In June, the World Health Organization declared H1N1 to be a global pandemic. Like the flu of 1918-19, which killed as many as 50 million people around the world, the 2009 flu had a disproportionate impact on younger people.
That fall, vaccination clinics opened across Canada for priority groups. Early polls showed that only one-third of Canadians planned to get the H1N1 vaccine, which was on par with seasonal flu shot vaccination rates. Less than perfect efficacy rates of the seasonal flu shot did little to inspire the Canadian public to seek out the H1N1 vaccine.

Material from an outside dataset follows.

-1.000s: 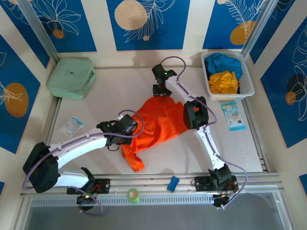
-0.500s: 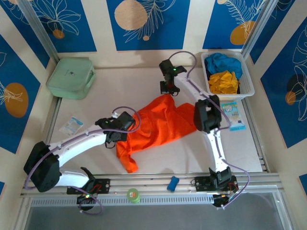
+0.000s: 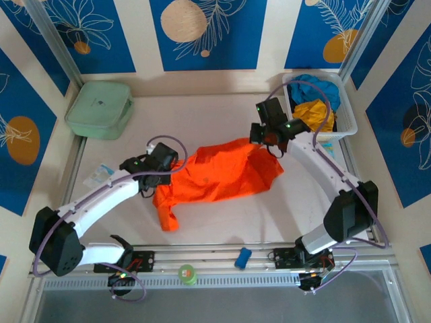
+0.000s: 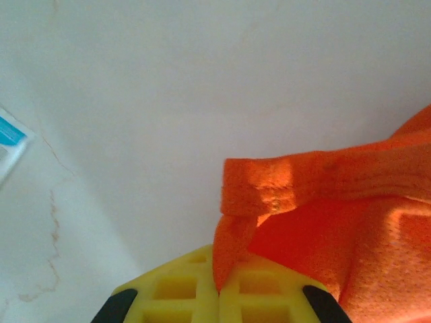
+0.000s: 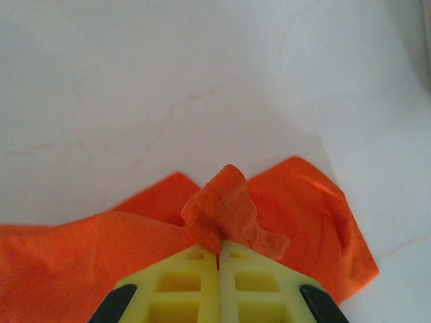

But four days after vaccination clinics opened in Ontario, a previously healthy boy in Toronto died. The tragic news stirred fear among Ontarians, prompting thousands to rush to clinics. Many waited in line for hours, while others were turned away.
Vaccines became available to all Ontarians in November 2009, but by then, people’s fears had eased — it seemed that H1N1 was not as lethal as had originally been feared.
Ultimately, between 40 and 45 per cent of the Canadian population was vaccinated against H1N1.
Once again, vaccine enthusiasm was high in the middle of the crisis, but it diminished after the flu appeared to be less dangerous.
Lessons for COVID-19
Polio and H1N1 reveal the complexities of vaccine enthusiasm. People rush to get vaccines when they perceive an immediate health risk to themselves or their family members. But without that fear, it is easier to delay or avoid getting vaccinated.
Many Canadians know someone who has gotten sick from COVID-19 and many have lost friends and family members to the disease. It’s no wonder we are eager to get vaccinated. But enthusiasm may wane as case counts fall.
If it proves that we need boosters, but case counts are low, will people make the same effort to get out to the vaccine clinics?
The biggest challenge may be ensuring the continuing uptake of vaccines once the initial crisis has passed. In addition to measures to combat vaccine misinformation, public health authorities need to ensure that vaccines are readily available and convenient to access.